An altered and more efficient mechanism of CCR5 engagement contributes to macrophage tropism of CCR5-using HIV-1 envelopes

Jasminka Sterjovski, Michael Roche, Melissa Churchill, Anne Ellett, William Farrugia, Lachlan Gray, Daniel Cowley, Pantelis Poumbourios, Benhur Lee, Steven Wesselingh, Anthony Cunningham, Paul Ramsland, Paul Gorry

    Research output: Contribution to journalArticle

    47 Citations (Scopus)

    Abstract

    While CCR5 is the principal coreceptor used by macrophage (M)-tropic HIV-1, not all primary CCR5-using (R5) viruses enter macrophages efficiently. Here, we used functionally-diverse R5 envelope (Env) clones to characterize virus-cell interactions important for efficient CCR5-mediated macrophage entry. The magnitude of macrophage entry by Env-pseudotyped reporter viruses correlated with increased immunoreactivity of CD4-induced gp120 epitopes, increased ability to scavenge low levels of cell-surface CCR5, reduced sensitivity to the CCR5 inhibitor maraviroc, and increased dependence on specific residues in the CCR5 ECL2 region. These results are consistent with an altered and more efficient mechanism of CCR5 engagement.
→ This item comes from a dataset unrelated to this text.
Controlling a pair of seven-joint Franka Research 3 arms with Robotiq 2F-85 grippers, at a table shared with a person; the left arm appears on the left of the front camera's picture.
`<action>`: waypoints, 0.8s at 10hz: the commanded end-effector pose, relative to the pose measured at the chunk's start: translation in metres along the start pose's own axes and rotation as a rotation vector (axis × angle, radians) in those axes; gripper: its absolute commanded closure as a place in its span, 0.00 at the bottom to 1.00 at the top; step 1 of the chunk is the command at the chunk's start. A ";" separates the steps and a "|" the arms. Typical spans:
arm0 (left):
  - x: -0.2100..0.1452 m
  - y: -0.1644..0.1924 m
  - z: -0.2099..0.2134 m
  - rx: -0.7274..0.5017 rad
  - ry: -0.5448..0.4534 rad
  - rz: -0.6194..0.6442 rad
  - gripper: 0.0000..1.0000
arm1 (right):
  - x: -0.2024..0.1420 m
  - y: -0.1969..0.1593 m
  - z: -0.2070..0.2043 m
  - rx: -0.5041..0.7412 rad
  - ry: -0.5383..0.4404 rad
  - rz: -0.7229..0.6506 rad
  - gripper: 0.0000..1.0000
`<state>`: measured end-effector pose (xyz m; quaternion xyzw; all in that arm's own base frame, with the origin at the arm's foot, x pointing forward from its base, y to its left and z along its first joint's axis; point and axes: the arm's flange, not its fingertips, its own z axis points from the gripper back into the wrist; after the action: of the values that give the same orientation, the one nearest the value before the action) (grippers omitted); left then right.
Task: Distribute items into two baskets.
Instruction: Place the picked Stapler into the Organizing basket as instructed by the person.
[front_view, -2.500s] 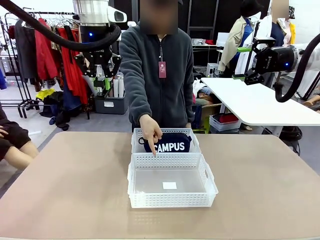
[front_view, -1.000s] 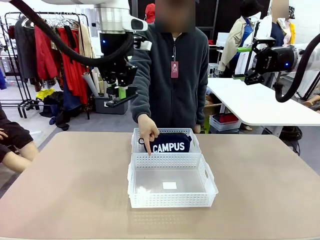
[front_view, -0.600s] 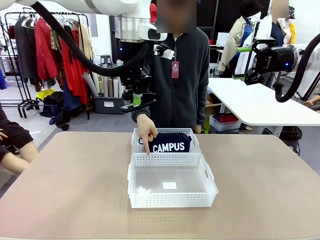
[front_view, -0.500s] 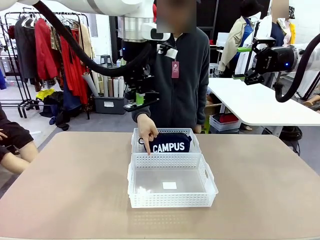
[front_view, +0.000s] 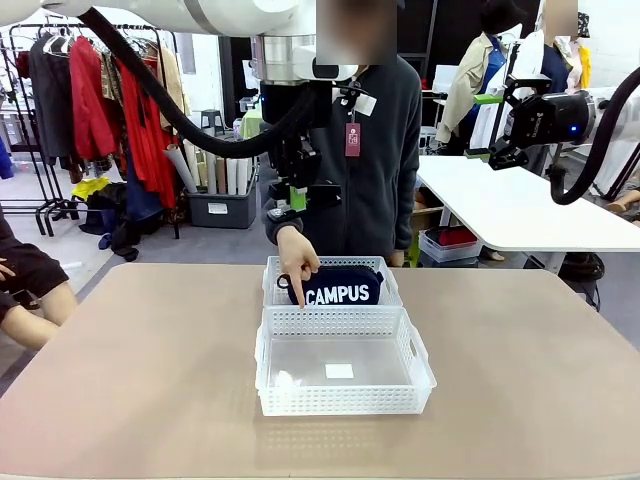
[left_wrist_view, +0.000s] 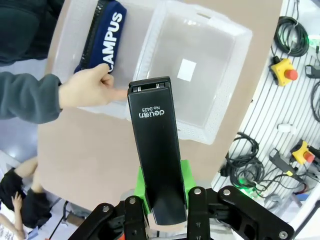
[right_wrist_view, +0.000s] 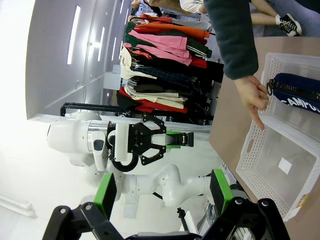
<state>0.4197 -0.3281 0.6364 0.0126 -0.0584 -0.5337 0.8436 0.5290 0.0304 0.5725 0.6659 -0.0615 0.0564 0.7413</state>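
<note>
Stapler (left_wrist_view: 156, 150) is clamped between the left fingers (left_wrist_view: 162, 200), held in the air above the far basket (front_view: 275, 272), where the pouch (front_view: 340, 287) lies. The near basket (front_view: 345, 400) is set against it on the surface (front_view: 130, 370). A person's hand (front_view: 297, 265) is pointed at the shared rim. The right fingers (right_wrist_view: 160, 197) are spread apart, raised off to the side

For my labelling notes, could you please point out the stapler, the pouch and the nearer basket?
stapler (left_wrist_view: 154, 150): left wrist view, middle of its black body.
pouch (front_view: 340, 287): front view, on the white lettering.
nearer basket (front_view: 345, 400): front view, near lattice wall.
</note>
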 end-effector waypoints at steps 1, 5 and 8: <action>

Structural studies revealed potential alterations within the gp120 V3 loop, the gp41 interaction sites at the gp120 C- and N-termini, and within the gp120 CD4 binding site which may directly or indirectly lead to more efficient CCR5-usage. Thus, enhanced gp120-CCR5 interactions may contribute to M-tropism of R5 HIV-1 strains through different structural mechanisms.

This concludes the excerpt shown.